Não sei dizer exatamente há quantos anos conheço Lenice Bismarcker. Talvez 30, porque esse é o tempo que milito no jornalismo e nossos primeiros contatos remetem a essa época distante, em que sua mãe era viva e as duas mantinham uma loja de acessórios no bairro da Serra.
Não sei também quantas vezes entrevistei dona Hilda Magon, intrépida nos saltos altos, com aquele coque de tranças que realçava os traços fortes e maneiras delicadas. Uma lady a quem todas as mães confiavam as filhas, porque ela gostava de festas e abrigava as moças debaixo de asas protetoras.
Mas com Lenice, a amizade de verdade, o querer bem, a troca de afeto, telefonemas e confidências começaram três anos atrás, quando deixei o jornal Estado de Minas e o Marcelo Rios me convidou para escrever sobre moda em sua revista. E ela, que adorava Marcelinho, me ligou para dizer que estava muito feliz por ele me ter ao seu lado.

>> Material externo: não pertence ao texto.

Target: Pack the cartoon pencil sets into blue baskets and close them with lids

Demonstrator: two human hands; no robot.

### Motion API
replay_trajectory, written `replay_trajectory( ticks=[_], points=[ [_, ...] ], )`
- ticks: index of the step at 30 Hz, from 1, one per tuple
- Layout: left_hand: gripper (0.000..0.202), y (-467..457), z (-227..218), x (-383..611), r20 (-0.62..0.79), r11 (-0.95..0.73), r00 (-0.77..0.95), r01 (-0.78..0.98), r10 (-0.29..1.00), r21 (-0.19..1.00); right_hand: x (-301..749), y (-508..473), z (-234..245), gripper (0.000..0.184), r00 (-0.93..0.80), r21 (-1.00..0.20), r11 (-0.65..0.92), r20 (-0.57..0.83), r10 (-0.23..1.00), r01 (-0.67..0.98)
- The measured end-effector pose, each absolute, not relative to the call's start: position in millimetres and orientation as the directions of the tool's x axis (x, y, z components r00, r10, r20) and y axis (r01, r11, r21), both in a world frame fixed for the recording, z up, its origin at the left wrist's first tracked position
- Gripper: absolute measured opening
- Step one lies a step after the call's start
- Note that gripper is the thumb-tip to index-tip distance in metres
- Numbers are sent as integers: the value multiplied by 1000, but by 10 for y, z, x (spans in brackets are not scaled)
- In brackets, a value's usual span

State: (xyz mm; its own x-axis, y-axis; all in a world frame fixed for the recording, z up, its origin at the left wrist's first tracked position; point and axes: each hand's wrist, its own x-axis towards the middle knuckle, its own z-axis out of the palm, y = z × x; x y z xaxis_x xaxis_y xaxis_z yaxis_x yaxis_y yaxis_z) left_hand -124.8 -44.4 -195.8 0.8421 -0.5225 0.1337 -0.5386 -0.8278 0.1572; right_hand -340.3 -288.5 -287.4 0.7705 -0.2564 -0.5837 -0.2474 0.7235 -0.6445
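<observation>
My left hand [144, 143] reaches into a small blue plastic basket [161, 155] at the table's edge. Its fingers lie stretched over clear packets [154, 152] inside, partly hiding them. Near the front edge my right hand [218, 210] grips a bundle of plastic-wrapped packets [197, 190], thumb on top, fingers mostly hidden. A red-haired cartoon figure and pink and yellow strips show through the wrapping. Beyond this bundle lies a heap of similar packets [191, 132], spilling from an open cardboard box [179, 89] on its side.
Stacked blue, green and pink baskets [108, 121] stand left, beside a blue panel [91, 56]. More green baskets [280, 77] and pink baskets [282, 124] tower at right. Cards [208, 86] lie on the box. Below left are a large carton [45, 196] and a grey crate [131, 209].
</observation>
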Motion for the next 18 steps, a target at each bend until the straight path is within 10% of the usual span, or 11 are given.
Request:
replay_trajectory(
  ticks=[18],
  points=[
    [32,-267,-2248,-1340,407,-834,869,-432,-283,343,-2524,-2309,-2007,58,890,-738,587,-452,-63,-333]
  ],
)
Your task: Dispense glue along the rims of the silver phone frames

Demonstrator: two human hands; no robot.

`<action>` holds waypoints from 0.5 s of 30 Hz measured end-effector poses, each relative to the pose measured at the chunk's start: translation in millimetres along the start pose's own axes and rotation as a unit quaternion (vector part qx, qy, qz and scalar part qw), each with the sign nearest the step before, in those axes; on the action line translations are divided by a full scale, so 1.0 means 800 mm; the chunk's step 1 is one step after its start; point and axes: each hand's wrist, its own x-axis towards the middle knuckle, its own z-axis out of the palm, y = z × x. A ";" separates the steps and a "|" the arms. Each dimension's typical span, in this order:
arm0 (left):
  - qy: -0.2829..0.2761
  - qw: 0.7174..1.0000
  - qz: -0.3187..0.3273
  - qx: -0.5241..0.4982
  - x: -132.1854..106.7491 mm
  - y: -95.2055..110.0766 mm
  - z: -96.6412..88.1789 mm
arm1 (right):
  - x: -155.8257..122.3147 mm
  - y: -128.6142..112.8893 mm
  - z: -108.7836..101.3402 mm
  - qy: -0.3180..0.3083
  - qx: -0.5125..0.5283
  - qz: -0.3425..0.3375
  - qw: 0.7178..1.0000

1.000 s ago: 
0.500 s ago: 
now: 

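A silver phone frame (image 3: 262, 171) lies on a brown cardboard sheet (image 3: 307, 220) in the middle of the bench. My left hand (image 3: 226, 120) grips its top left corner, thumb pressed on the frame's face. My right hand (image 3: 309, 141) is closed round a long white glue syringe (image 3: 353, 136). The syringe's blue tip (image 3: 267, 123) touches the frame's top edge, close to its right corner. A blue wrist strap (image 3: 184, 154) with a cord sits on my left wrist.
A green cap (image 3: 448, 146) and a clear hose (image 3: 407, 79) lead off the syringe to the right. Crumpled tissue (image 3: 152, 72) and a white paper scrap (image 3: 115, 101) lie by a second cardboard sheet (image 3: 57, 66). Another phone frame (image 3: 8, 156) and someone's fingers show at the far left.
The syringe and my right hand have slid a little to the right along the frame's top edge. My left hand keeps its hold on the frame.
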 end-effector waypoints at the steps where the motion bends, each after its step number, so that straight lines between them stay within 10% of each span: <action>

Aquele telefonema inesperado e generoso, numa manhã distante, me emprestando mil qualidades e competências em uma época em que um incerto futuro profissional se delineava à minha frente, me comoveu e nos estreitou para sempre.
Abri meu coração para Lenice, que, por sua vez, me introduziu no seu mundo cheio de amigos, flores e chapéus.
E ela não se cansava de dizer que, felizmente, a imagem da jornalista compenetrada e arredia, que tinha de mim, se desvaneceu para dar lugar a uma pessoa afetiva e carinhosa, que a abraçava demorado e com força.
Ficamos amigas.
Me comovia sentir como ela se afligia quando o mercado de festas ficava ruim, as noivas e madrinhas rareando no ateliê e o aluguel dos acessórios despencando. Mas era com animação que comemorava a retomada dos bons negócios. Guerreira, estava sempre pensando em uma estratégia para vender seus produtos.
Me encantava a vivacidade de Lenice, dando notícia de tudo que acontecia na cidade, ligada nos jornais, lutando para acompanhar os avanços tecnológicos, a internet, o facebook...
Me deliciava ver como ela, jovialmente, conseguia arrebanhar um bando de gente jovem ao redor atraindo atenção e carinho.
E, particularmente, respeitava a sua cruzada em prol dos chapéus, bandeira de uma vida.
Hoje pela manhã, ao saber que ela se foi, docemente, as recordações tomaram conta de mim.
Fiquei lembrando dos seus telefonemas, iniciados sempre com a promessa de não tomar muito do meu tempo, mas serenada pela minha disponibilidade em atendê-la, pronta para buscar a informação que ela desejava, a oferecer ajuda no que precisasse.
Fiquei pensando na franqueza ingênua de Lenice, na sua lucidez, no quanto ela amava a vida e no tanto que vibrava com as conquistas das pessoas de quem gostava...
Me lembrei do sucesso que fez na noite de autógrafos do último livro da Costanza Pascolato, que promovi, na loja da Mabel Magalhães - estava linda! Em outra noite, me prestigiando novamente, levou uma flor para enfeitar minha roupa, pura delicadeza!
Seus lindos e elegantes vestidos, o eterno chapéu, sua figura mignon, já meio encurvada, passearam pelos meus olhos durante todo o dia de hoje...Ai, que saudade!